**What the exercise asks**
The word "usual" occurs in some lines of the data. Return each such line.

**Extracted information**

● ● ● ● ● ● ●

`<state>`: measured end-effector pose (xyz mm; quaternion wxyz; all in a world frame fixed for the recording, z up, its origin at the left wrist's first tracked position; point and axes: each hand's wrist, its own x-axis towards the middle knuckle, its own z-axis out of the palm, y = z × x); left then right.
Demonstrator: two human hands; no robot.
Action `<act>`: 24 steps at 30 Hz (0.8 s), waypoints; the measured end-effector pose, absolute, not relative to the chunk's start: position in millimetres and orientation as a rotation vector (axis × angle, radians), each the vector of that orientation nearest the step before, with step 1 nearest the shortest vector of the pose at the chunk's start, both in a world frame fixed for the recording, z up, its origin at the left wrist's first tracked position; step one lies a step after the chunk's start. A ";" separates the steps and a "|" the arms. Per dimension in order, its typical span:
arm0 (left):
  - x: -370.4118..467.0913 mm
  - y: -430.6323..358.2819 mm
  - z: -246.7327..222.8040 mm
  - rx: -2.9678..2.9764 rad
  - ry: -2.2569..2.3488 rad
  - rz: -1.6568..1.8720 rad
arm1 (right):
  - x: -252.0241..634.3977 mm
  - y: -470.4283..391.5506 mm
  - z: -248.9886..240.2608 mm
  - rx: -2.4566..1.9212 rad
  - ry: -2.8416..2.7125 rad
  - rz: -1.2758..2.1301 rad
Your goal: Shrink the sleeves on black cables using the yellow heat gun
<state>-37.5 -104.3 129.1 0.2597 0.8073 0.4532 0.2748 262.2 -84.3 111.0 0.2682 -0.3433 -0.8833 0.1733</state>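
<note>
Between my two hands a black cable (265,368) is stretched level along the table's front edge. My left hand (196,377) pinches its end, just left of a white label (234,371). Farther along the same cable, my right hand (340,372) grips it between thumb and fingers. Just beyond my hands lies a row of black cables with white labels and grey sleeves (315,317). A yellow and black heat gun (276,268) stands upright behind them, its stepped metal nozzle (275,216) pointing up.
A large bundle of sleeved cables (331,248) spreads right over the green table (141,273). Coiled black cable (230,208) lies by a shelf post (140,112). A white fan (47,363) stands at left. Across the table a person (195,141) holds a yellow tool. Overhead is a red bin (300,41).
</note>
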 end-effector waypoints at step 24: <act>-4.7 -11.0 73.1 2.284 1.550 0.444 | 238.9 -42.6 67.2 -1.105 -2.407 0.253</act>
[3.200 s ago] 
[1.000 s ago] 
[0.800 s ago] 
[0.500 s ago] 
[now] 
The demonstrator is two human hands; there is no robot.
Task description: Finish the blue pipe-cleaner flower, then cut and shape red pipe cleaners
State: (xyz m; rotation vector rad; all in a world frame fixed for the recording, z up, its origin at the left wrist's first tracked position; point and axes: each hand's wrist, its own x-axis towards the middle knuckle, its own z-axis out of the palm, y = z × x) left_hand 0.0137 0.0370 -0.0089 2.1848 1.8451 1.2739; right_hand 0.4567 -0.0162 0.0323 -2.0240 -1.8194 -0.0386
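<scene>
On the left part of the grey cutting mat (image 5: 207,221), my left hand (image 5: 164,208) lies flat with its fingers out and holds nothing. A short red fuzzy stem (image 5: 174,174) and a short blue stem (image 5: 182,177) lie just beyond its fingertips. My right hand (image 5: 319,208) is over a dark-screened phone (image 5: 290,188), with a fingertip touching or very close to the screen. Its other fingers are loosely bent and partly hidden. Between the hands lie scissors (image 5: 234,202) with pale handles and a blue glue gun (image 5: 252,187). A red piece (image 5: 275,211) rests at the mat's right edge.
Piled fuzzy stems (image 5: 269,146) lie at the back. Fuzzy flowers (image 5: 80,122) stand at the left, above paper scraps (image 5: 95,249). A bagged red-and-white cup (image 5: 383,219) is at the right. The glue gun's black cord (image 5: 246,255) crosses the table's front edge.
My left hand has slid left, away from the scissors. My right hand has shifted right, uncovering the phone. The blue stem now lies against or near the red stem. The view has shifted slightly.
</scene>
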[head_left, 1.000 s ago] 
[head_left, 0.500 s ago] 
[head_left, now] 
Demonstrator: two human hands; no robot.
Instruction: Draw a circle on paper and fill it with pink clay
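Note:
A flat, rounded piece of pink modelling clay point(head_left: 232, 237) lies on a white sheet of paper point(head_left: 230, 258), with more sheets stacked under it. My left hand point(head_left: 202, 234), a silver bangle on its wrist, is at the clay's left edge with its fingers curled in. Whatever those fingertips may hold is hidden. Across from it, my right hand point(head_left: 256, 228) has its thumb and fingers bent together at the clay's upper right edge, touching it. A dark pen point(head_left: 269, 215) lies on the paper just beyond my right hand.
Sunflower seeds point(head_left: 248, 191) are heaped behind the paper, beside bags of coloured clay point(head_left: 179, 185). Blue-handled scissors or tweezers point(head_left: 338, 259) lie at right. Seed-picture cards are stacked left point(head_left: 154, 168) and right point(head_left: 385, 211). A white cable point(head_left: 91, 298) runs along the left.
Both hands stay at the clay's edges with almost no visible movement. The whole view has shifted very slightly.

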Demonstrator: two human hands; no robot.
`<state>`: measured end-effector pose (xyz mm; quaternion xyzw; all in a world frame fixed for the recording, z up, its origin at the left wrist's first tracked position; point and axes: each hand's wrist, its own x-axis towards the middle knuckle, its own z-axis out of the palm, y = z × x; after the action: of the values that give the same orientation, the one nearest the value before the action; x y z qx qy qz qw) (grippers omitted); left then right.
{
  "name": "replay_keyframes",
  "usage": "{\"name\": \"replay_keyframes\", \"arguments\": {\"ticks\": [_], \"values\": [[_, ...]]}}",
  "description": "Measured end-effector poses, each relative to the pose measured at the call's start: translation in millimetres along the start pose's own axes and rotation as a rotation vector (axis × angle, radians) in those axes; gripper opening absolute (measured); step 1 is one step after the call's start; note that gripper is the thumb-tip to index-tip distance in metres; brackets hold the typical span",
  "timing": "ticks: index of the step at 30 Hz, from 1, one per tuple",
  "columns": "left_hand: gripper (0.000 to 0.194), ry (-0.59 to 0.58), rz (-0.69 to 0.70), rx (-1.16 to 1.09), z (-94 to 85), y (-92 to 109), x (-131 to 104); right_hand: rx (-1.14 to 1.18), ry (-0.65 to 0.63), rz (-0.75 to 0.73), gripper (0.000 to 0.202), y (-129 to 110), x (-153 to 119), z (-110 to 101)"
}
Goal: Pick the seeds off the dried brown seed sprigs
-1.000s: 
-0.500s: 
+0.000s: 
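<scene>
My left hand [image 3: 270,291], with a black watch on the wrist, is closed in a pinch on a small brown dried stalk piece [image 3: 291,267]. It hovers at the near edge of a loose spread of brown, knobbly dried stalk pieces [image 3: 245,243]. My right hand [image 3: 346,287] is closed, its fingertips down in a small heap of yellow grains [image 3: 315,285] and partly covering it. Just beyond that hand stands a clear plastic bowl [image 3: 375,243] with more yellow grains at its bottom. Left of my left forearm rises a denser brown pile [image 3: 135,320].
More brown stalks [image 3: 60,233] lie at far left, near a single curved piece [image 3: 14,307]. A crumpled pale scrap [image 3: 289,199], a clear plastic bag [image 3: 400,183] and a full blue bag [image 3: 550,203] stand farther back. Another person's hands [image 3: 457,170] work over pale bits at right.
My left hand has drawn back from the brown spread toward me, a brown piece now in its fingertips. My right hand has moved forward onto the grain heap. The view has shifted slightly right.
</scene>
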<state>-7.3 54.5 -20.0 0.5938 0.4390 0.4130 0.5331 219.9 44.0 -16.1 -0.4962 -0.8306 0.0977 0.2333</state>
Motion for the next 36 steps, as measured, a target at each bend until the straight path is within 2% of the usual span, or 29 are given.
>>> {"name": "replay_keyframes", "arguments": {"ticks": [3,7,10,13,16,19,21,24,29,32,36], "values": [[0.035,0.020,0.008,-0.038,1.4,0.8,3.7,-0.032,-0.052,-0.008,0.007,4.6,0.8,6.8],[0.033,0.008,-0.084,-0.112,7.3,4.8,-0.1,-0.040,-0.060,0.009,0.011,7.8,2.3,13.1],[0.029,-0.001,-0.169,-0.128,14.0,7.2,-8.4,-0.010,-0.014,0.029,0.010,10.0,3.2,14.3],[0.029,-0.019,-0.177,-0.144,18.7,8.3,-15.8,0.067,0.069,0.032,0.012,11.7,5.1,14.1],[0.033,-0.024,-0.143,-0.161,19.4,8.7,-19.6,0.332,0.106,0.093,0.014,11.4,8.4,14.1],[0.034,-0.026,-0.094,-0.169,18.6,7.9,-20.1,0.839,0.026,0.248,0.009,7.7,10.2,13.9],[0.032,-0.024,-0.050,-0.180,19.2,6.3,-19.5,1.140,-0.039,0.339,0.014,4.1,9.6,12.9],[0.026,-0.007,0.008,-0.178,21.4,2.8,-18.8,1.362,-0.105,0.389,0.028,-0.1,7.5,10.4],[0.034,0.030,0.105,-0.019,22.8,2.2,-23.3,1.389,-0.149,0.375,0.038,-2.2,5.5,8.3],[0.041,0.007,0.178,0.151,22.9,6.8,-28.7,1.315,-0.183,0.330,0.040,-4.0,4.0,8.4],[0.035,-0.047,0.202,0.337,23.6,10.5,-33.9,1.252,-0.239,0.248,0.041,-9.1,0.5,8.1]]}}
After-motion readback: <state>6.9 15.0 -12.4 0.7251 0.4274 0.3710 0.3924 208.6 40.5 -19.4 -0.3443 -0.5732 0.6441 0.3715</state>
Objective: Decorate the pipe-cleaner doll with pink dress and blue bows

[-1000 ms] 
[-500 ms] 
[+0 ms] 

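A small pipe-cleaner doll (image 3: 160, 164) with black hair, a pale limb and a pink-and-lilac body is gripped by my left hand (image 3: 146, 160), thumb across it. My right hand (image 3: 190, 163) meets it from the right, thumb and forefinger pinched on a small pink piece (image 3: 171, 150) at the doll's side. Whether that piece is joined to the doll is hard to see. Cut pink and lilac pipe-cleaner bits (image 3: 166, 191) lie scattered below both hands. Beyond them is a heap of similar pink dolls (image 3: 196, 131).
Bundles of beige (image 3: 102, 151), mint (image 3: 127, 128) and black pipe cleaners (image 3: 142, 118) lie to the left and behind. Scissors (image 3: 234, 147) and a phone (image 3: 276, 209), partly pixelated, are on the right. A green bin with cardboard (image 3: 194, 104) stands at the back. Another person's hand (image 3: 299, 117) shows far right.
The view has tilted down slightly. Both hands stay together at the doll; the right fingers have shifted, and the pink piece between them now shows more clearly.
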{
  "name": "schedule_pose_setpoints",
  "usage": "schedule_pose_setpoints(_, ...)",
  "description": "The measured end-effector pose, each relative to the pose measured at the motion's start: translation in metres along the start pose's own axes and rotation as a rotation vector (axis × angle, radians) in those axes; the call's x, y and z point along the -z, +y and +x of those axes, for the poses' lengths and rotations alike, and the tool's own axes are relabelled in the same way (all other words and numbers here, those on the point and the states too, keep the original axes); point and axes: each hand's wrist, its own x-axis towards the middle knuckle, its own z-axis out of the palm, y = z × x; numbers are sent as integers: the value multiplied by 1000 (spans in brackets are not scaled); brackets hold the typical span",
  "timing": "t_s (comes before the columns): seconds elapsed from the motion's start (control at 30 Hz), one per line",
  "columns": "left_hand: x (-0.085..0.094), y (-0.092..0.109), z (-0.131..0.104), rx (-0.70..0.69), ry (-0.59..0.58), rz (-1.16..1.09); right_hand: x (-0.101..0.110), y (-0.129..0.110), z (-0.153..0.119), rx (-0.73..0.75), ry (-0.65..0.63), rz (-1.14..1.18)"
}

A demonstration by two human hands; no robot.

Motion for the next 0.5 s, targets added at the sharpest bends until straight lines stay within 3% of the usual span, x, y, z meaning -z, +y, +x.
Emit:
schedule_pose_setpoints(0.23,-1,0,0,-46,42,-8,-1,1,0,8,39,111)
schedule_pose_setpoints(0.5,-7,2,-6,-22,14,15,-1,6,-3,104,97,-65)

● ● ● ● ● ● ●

**Exercise result**
Motion for the next 36 steps, as measured, a target at each bend until the straight path is within 2% of the usual span, or 29 are given.
Motion for the next 0.5 s, targets added at the sharpest bends until straight lines stay within 3% of the usual span, x, y, z meaning -z, +y, +x.

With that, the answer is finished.